- _Data to process_
--

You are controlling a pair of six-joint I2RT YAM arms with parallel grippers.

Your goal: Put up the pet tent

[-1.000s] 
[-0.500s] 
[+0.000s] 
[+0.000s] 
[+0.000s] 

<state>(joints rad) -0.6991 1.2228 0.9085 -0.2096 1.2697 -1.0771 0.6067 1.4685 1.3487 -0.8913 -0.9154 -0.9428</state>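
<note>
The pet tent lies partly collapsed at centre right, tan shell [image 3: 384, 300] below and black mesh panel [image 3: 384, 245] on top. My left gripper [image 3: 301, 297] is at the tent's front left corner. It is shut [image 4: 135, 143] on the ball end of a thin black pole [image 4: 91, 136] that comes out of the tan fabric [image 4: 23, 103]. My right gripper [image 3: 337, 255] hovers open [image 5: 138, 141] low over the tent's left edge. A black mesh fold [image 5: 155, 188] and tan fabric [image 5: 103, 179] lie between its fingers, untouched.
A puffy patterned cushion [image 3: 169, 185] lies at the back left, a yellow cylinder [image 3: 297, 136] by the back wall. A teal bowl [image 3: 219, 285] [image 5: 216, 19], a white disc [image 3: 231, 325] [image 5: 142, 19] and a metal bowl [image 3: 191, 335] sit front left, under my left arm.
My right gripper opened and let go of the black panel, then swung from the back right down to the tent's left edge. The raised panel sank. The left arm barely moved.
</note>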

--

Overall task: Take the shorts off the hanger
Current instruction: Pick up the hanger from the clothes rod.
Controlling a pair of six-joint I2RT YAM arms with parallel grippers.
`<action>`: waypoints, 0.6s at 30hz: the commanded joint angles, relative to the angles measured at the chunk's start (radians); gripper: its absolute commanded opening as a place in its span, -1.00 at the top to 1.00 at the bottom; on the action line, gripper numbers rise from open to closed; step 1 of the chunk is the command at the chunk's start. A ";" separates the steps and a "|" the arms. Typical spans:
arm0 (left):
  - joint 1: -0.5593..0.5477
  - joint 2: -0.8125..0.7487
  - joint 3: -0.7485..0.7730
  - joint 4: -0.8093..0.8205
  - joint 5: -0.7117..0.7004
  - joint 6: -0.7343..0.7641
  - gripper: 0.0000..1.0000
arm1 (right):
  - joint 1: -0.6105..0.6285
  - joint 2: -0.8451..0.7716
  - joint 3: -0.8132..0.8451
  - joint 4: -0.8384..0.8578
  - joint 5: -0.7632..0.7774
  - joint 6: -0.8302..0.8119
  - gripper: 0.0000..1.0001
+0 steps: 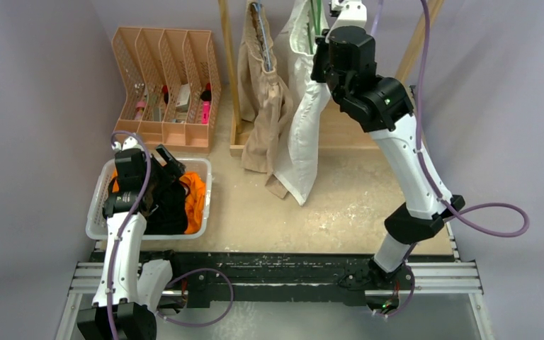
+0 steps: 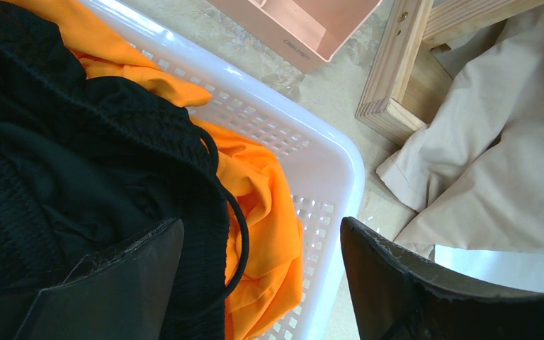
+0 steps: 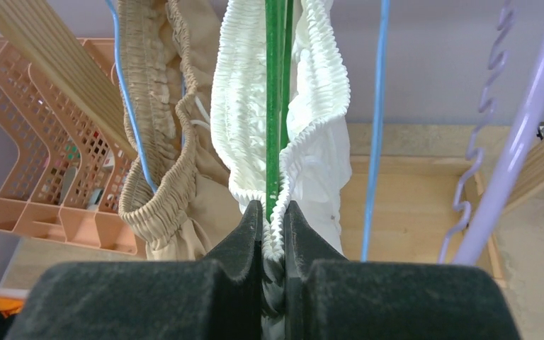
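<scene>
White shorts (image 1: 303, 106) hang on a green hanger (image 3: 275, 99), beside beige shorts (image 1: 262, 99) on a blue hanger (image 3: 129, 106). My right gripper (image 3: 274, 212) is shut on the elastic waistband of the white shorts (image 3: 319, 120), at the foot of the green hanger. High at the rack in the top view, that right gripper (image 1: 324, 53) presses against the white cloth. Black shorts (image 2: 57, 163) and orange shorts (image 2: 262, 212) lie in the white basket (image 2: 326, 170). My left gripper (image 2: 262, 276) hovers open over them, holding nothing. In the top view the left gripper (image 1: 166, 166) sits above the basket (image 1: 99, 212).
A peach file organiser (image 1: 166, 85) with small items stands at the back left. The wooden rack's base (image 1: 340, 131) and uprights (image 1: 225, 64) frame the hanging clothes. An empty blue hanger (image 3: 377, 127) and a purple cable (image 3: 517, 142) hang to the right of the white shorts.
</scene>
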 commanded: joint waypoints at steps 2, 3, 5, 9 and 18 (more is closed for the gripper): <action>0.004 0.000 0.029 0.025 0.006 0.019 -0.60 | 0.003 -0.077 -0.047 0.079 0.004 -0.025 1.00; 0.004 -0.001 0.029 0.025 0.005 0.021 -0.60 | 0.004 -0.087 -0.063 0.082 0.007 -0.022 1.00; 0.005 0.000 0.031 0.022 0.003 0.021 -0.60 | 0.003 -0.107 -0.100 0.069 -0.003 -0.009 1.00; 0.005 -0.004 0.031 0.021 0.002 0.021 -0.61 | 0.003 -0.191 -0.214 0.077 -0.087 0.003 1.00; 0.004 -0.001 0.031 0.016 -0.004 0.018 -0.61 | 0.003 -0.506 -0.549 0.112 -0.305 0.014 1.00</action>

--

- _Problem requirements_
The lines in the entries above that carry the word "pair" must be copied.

- _Answer to this task_
You are controlling a pair of six-joint I2RT YAM arms with parallel grippers.
Controlling a pair of six-joint I2RT YAM arms with parallel grippers.

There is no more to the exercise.